Quick to pick up defenses, Taylor is, according to Dawson, very adept at finding the open areas in a zone. "He has such great reflexes and great hands," Dawson says, "but it isn't the hands—it's the head."

How Taylor catches a ball depends on where it is thrown. "If the ball is away from me," he says, "I run with the drive of a trackman, and then at the last second I put my hands out. If you run with your hands out, you'll never get it." Should a defensive back stay right with him, Taylor may suddenly stop to jump for the ball, reasoning that the back has too much momentum to brake with him. Taylor did this against the Steelers, only to drop the ball when he fell to the ground. "I was disheartened," he says, "but there's never a ball game that I've played where I don't think later about what I could have done better."

For Taylor life begins anew every time he receives a pass. "I just don't settle for the catch," he says. "I love to run. I don't know what's going to happen. I go on instinct. I'll jump, I'll skip, I'll dance sideways, anything to get the ball farther downfield." He rather enjoys the challenge of his matchups against the better defensive backs, such as Willie Brown of the Raiders. In a way, Taylor even relishes a good "pop" from an opponent; he tries to learn from them. Recalling a game against the Rams, he says, "I came off the line with just a glide, and the left linebacker, No. 32 [Jack Pardee], slapped me with an elbow, and he said, 'You better know what you're doing.' And I said to myself, 'Lord, I'd better learn,' and I'm glad he gave me that pop. It was a teaching pop."
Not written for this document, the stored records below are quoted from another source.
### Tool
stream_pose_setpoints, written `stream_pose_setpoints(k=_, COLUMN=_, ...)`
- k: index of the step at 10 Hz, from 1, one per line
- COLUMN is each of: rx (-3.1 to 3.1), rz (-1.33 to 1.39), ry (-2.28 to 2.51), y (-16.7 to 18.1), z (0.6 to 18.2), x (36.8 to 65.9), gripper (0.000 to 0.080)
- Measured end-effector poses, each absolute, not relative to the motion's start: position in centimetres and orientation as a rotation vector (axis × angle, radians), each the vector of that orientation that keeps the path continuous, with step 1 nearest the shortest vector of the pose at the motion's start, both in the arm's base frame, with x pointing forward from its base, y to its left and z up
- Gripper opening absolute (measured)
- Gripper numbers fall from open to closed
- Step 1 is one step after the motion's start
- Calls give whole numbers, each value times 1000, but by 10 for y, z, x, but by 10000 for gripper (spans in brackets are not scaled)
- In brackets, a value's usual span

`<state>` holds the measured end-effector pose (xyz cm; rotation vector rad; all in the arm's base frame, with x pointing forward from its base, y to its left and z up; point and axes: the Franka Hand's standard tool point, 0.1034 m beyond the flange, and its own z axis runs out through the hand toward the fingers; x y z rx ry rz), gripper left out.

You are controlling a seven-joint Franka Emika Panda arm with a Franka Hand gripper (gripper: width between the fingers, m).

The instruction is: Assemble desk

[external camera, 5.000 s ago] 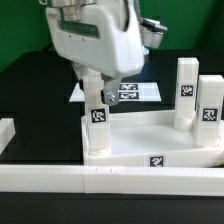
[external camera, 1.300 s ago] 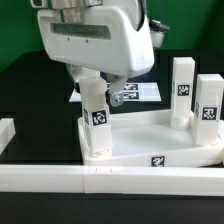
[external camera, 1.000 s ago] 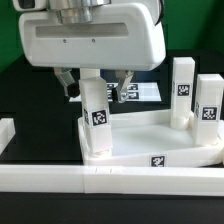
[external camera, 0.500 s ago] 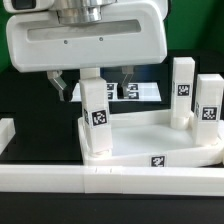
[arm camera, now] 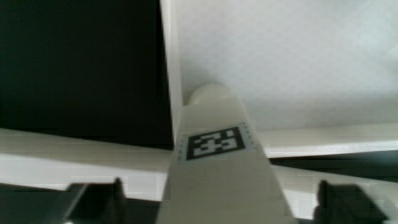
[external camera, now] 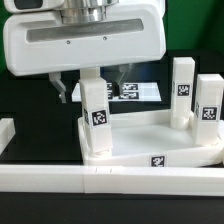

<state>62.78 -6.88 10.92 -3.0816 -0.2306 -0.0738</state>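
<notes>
The desk panel (external camera: 150,140) is lying rim-up so legs seat in its corners. The gripper (external camera: 92,87) is hanging wide open, straddling one upright leg (external camera: 95,118) without touching it.

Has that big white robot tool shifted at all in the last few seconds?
Yes. The tool has swung toward the exterior view's left, and now straddles the standing leg, which stayed put in the desk panel.

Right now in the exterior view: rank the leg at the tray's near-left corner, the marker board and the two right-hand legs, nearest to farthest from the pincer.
1. Corner leg: directly between the open pincer fingers.
2. Marker board: just behind, toward the exterior view's right.
3. Two right-hand legs: far right of the tray; too close to call between them.
</notes>
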Motion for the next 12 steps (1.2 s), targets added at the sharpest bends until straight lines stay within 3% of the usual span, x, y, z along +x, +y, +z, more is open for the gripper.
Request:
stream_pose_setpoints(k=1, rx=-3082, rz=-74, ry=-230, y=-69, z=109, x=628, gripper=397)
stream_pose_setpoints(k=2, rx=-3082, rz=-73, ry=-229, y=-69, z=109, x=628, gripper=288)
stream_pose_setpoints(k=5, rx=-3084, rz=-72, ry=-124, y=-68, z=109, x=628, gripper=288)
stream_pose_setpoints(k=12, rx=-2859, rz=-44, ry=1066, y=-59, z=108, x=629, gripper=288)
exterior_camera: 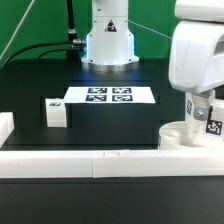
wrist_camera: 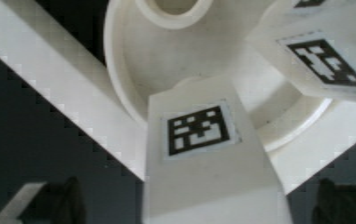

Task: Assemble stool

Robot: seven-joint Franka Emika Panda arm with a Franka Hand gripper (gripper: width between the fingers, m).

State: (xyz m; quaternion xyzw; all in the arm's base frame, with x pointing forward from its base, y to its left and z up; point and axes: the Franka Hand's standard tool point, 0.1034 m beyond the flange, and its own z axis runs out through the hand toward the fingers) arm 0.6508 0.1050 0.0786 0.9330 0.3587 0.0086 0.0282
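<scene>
The round white seat (exterior_camera: 185, 137) lies at the exterior view's right, against the front rail. In the wrist view the seat (wrist_camera: 157, 60) shows a hole near its far rim. A tagged white leg (wrist_camera: 201, 135) rises from the seat straight between my fingers; its tag also shows in the exterior view (exterior_camera: 213, 126). My gripper (wrist_camera: 193, 202) stands open around this leg, with a dark gap on each side between it and the fingers (wrist_camera: 43, 200). In the exterior view the gripper (exterior_camera: 203, 116) hangs right over the seat. A second tagged leg (wrist_camera: 326, 60) stands on the seat beside it. A third leg (exterior_camera: 55, 113) lies at the left.
The marker board (exterior_camera: 108, 95) lies mid-table before the robot base (exterior_camera: 108, 40). A long white rail (exterior_camera: 100, 162) runs along the front, with a short piece (exterior_camera: 5, 128) at the left. Rails (wrist_camera: 50, 75) meet in a corner by the seat.
</scene>
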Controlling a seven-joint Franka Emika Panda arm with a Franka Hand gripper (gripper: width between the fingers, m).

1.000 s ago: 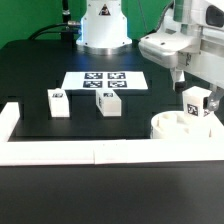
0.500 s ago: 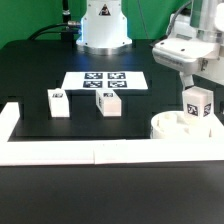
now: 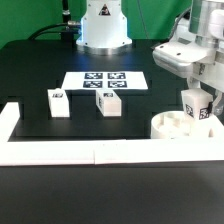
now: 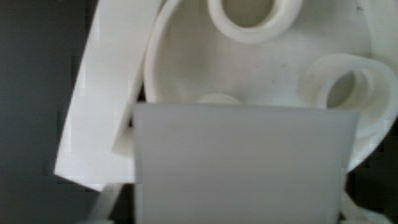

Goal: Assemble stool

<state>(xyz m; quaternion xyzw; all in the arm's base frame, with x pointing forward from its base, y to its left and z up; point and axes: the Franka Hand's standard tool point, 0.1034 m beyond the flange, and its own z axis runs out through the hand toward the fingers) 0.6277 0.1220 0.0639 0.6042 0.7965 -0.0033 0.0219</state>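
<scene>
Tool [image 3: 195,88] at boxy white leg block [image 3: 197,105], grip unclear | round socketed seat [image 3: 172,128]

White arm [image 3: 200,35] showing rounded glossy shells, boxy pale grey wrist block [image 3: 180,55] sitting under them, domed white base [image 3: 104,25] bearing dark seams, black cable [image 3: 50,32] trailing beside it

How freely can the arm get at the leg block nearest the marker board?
Likely yes: that leg block stands alone on open table with nothing over it. The arm must first rise from the leg block at the seat.
</scene>
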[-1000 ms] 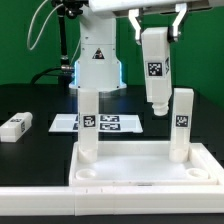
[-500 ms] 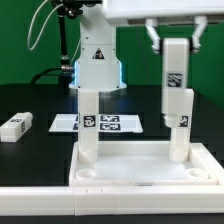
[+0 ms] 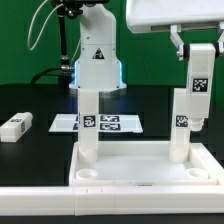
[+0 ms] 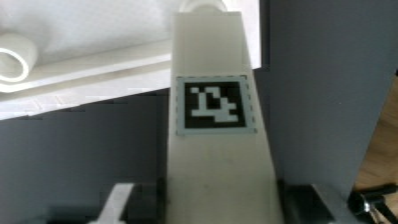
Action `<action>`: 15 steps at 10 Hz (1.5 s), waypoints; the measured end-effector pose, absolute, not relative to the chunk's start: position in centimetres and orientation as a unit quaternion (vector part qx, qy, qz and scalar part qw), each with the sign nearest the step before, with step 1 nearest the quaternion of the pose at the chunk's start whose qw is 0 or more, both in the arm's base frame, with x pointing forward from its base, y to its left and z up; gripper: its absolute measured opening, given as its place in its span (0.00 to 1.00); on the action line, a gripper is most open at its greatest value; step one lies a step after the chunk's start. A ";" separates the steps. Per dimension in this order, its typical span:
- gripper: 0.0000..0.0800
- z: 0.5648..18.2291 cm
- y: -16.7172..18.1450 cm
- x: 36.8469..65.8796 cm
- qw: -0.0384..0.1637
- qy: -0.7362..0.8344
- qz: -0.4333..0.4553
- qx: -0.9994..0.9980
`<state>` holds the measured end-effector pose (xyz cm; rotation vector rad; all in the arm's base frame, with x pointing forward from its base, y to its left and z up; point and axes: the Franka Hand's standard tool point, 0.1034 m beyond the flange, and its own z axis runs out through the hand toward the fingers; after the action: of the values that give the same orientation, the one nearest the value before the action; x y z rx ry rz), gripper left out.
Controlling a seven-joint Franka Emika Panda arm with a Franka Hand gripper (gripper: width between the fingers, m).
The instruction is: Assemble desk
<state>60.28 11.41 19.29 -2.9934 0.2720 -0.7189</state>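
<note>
The white tabletop lies upside down near the front, with two legs standing in its far sockets: one on the exterior view's left and one on the right. My gripper is shut on a third white tagged leg and holds it upright in the air, above and just right of the right standing leg. In the wrist view the held leg fills the middle between the fingers, with part of the tabletop beyond. A fourth leg lies on the table at the left.
The marker board lies behind the tabletop. The robot's base stands at the back. A white border rail runs along the front edge.
My gripper has carried the held leg toward the exterior view's right, from left of the right standing leg to just past it, at about the same height.
</note>
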 end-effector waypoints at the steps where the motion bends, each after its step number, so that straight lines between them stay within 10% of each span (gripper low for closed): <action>1: 0.36 18.4 12.6 60.1 0.039 0.054 -0.272 -0.960; 15: 0.36 13.7 11.6 62.1 0.016 0.036 -0.267 -0.963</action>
<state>62.12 11.61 13.69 -2.9936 0.1120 -0.8306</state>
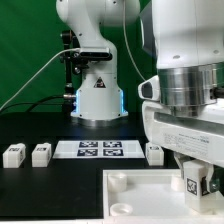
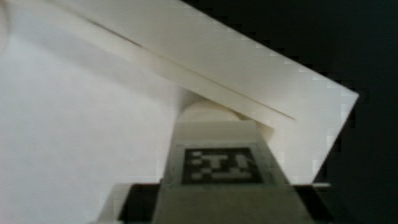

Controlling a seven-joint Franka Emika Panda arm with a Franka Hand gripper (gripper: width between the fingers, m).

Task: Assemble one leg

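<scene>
Where the exterior view's near right shows my gripper (image 1: 196, 181), it pinches the leg (image 1: 195, 181) — a small white block with a black-and-white tag — over the tray-like piece (image 1: 135, 195). Wrist view: tagged leg (image 2: 221, 163) against the tray's corner (image 2: 267, 85).

Marker board (image 1: 97, 149) flat on table (image 1: 60, 185), mid-scene, just in front of robot base (image 1: 98, 98). Two loose legs side by side toward the exterior view's left of that board: one (image 1: 14, 155) outermost, the other (image 1: 41, 154) between it and the board. Third loose leg (image 1: 154, 153) just off the board's end on the exterior view's right. Tray-like piece (image 1: 135, 196) nearer the camera than the board, toward the exterior view's right. Fourth leg (image 1: 196, 180) between fingers of gripper (image 1: 197, 186), over the tray-like piece's far corner on that side. In wrist view, leg (image 2: 221, 163) directly ahead of tray-like piece's corner (image 2: 214, 90); contact not discernible.
</scene>
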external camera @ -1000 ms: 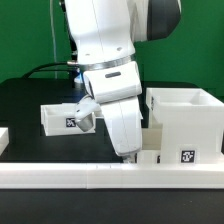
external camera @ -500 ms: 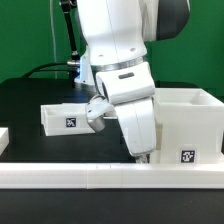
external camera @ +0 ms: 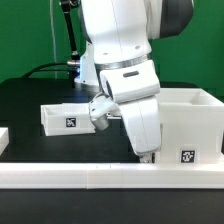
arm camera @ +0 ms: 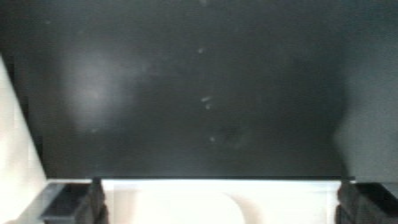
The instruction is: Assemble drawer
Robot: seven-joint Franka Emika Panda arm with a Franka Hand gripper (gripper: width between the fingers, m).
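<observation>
The large white open-fronted drawer case (external camera: 185, 125) stands at the exterior view's right. One small white tray (external camera: 66, 119) with a tag lies at the left on the black table. My gripper (external camera: 148, 154) hangs low between them, just behind the long white rail. In the wrist view my gripper (arm camera: 217, 204) has its fingers (arm camera: 71, 203) spread wide, with the white surface of a second small tray (arm camera: 214, 202) filling the gap between them. I cannot see the fingers pressing on it. Most of that tray is hidden behind my arm in the exterior view.
The long low white rail (external camera: 100, 176) runs along the front edge. A small white piece (external camera: 3, 137) lies at the far left. The black table top (arm camera: 196, 90) stretches beyond the tray in the wrist view. A green backdrop stands behind.
My arm has moved toward the exterior view's right, from beside the left tray to close against the drawer case. The left tray and the case have not moved.
</observation>
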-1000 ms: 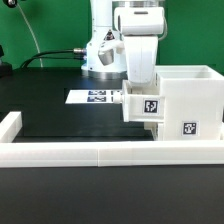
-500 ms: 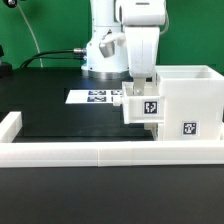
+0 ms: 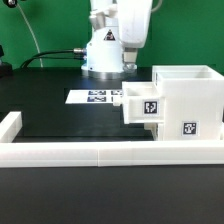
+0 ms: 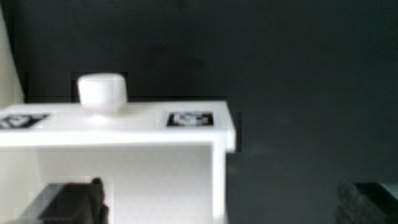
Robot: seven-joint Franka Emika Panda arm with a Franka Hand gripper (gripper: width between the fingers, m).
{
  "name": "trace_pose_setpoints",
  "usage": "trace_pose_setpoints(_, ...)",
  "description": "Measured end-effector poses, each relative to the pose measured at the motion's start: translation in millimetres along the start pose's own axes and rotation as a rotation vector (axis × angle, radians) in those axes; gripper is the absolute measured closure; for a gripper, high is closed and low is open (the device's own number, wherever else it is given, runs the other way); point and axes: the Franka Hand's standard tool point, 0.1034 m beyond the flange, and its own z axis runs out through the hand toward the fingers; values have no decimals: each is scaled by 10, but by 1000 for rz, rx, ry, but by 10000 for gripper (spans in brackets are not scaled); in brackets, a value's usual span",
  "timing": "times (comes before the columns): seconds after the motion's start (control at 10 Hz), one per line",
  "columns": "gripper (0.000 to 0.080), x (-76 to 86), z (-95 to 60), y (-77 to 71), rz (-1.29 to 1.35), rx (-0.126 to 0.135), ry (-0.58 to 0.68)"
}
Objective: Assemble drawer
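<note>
We see the gripper (image 3: 131,62) spread and empty above the tray (image 3: 141,105), which sits partly slid into the casing (image 3: 190,100).

A glossy white robot arm of smooth rounded plastic casings (image 3: 122,28) is seen in the exterior view. Its upper segment is shaped as a blocky white shell with a darker grey band at one joint, and a domed white base housing (image 3: 101,56) carries small dark markings. In the wrist view, two black gripper fingers (image 4: 71,203) are shown, blurred, as dark blocky shapes with squared edges.
</note>
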Motion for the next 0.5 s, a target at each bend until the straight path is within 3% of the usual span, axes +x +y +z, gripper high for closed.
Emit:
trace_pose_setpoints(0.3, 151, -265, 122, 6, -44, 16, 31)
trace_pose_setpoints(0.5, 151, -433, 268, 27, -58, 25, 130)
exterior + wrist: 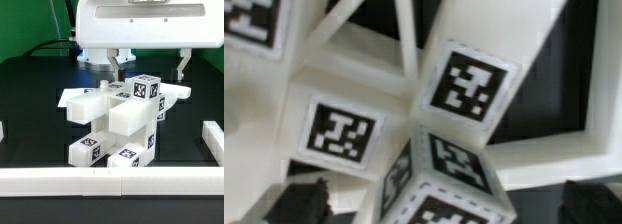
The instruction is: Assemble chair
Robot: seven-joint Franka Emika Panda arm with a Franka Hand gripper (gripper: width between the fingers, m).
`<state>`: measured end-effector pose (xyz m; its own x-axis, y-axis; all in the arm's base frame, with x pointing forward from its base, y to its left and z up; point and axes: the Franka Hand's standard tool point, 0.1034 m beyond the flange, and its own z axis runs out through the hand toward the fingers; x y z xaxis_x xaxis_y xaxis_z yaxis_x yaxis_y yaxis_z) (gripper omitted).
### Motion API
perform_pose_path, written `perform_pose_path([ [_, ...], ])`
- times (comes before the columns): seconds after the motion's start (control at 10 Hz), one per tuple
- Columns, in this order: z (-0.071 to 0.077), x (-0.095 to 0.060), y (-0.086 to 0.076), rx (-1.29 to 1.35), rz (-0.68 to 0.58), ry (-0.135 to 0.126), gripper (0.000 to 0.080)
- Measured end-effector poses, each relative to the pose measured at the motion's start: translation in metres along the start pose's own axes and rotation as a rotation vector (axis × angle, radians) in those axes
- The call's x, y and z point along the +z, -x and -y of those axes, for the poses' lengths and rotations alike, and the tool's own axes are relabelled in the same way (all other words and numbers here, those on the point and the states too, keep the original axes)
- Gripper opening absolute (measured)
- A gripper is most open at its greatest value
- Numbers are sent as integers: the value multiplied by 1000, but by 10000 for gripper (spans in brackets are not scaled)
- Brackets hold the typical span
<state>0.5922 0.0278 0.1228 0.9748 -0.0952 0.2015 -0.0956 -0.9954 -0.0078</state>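
The partly joined chair stands in the middle of the black table: glossy white blocks, slabs and bars with black-and-white tags. Its tagged top block rises highest. My gripper hangs just above that block, open, one finger on each side of it. In the wrist view the gripper is open, and its dark fingers stand apart from the tagged block between them. More tagged chair faces lie beyond. Nothing is held.
White border rails run along the front, the exterior view's right and its left. A flat slab of the chair sticks out towards the exterior view's left.
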Motion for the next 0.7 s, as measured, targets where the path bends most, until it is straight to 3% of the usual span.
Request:
perform_pose_path([
  [0.3,-1,0,0,-198,0,2,649],
  [0.7,-4,0,-1,-602,7,23,649],
])
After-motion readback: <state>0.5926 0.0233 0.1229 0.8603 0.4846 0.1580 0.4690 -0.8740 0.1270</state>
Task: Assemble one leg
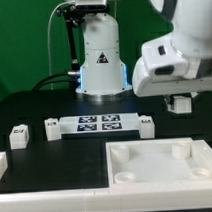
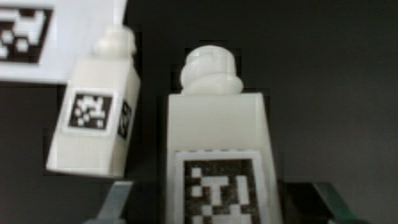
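Note:
My gripper (image 1: 179, 107) hangs at the exterior view's right, a little above the black table. It is shut on one leg (image 2: 217, 150), a small white block with a square marker and a rounded peg tip. In the wrist view the leg fills the middle, with a finger (image 2: 125, 200) on either side of it. It shows as a pale block under the hand (image 1: 179, 103) in the exterior view. A second leg (image 2: 98, 112) lies on the table beside it, next to the marker board's end (image 1: 147, 124).
The marker board (image 1: 95, 122) lies mid-table and shows in a corner of the wrist view (image 2: 32, 40). The large white tray-like part (image 1: 161, 160) lies at the front. Another leg (image 1: 20, 134) lies at the exterior view's left, with a white piece (image 1: 0, 165) at the left edge.

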### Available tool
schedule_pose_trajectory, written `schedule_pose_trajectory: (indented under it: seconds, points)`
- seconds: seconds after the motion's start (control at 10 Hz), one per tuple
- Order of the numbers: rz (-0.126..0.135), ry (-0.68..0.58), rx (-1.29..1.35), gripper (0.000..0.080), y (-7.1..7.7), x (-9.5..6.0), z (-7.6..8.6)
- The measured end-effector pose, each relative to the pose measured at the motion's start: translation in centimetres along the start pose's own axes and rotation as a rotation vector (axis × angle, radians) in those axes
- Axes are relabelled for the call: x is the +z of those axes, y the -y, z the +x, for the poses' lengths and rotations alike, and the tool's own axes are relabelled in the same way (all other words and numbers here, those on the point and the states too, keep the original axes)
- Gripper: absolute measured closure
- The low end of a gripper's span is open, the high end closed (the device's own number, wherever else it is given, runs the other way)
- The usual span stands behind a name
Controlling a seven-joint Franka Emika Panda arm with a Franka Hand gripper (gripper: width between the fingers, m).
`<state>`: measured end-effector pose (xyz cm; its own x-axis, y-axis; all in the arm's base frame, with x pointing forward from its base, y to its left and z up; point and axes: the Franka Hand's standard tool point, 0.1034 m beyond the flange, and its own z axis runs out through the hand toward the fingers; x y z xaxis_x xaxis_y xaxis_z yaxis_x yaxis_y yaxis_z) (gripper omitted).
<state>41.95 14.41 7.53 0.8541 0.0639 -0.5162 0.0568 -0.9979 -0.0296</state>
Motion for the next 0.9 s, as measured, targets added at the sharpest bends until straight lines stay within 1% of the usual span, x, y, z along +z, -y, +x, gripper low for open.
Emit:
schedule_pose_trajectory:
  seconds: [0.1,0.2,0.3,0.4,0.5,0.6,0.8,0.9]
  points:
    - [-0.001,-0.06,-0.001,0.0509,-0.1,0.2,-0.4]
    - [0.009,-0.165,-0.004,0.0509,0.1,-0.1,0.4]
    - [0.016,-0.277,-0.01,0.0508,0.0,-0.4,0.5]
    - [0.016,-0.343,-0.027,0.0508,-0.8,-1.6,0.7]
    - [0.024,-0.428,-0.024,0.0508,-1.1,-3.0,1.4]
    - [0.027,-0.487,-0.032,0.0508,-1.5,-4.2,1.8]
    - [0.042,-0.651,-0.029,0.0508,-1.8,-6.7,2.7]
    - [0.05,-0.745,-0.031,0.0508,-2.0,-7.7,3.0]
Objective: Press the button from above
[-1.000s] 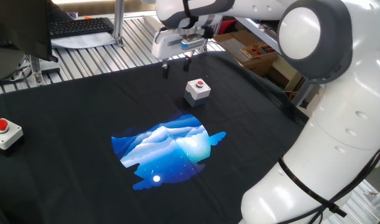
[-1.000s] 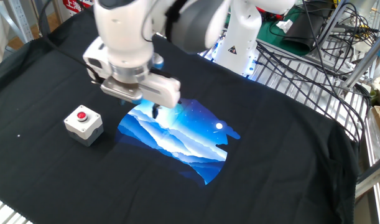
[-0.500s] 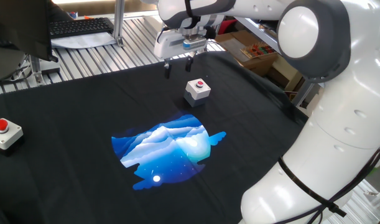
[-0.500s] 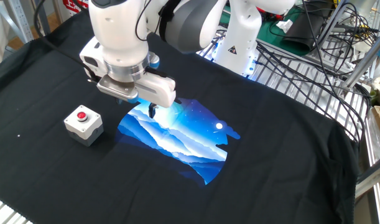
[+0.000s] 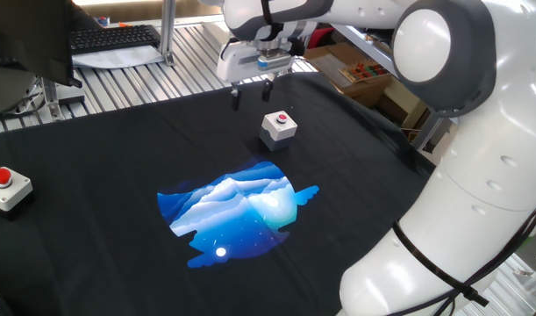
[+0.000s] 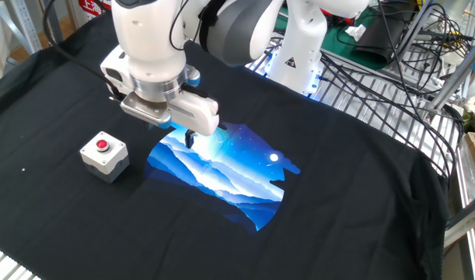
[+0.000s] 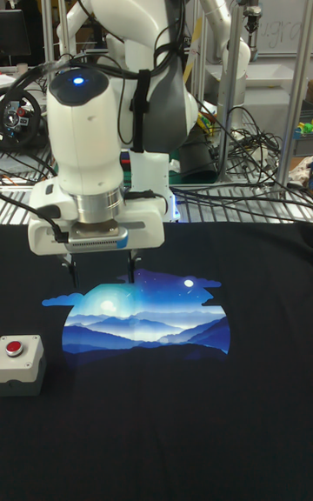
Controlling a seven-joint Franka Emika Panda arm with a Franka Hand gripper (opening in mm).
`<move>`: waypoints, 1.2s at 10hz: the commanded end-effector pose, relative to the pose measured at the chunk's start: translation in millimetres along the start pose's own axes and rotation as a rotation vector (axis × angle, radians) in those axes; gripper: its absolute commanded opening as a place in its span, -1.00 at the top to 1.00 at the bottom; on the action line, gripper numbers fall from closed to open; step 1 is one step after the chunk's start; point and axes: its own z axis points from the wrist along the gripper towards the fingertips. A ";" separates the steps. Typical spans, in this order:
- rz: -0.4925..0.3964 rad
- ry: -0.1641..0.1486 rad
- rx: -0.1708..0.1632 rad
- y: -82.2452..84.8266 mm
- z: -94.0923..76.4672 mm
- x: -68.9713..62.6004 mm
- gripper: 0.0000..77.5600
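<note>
- The big white robot arm (image 5: 443,132) is bending over the table and pointing its gripper (image 5: 253,91) straight down.
- The gripper is hanging in the air above the black cloth (image 5: 118,158) and is touching nothing.
- Its two dark fingers (image 7: 72,270) are standing wide apart, with a clear gap between them in the tall fixed view.
- The button (image 6: 103,144) is small, red and round, and it is sitting on top of a little grey box (image 6: 105,156) on the cloth.
- The gripper is near the box but off to one side of it, not over the button.
- The blue mountain picture (image 6: 221,173) is lying flat on the cloth, just beside the box.
- A flatter white box with a red button (image 5: 4,187) is sitting far away at the edge of the cloth.
- Since a second ago, the gripper is sitting a little higher and a tiny bit closer to the box.
- Since half a second ago, it is hardly moving at all, and the box is staying in the same spot.
</note>
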 end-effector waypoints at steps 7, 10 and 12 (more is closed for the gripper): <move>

Is there nothing then that can stop Taylor? Pat Fischer, who has been described as speaking of Taylor in "a low, awed voice that would have been appropriate for a scientist who has just been given a glimpse of the ultimate weapon," said he couldn't have been any closer when Taylor made his game-winning catch. Playing him tight won't work and neither will playing him loose. According to Willie Mitchell, an ex-defensive back for the Chiefs, there is only one way to beat his friend. Mitchell was sitting in Taylor's Kansas City nightclub, the Flanker's Lounge, one evening last week when he gave voice to his scheme. "I'd tell you what I'd do," he said, leaning back with a leer. "I'd bite him, and I'd get down in there and twist his leg." The din from the band almost drowned out Mitchell's catalog of horrors. "I'd say mean things about his momma," Mitchell went on. "And I'd spit, really spit, right on his face. I'd try to get him so angry he'd fight and get thrown out of the game. That's the only way to beat Otis Taylor."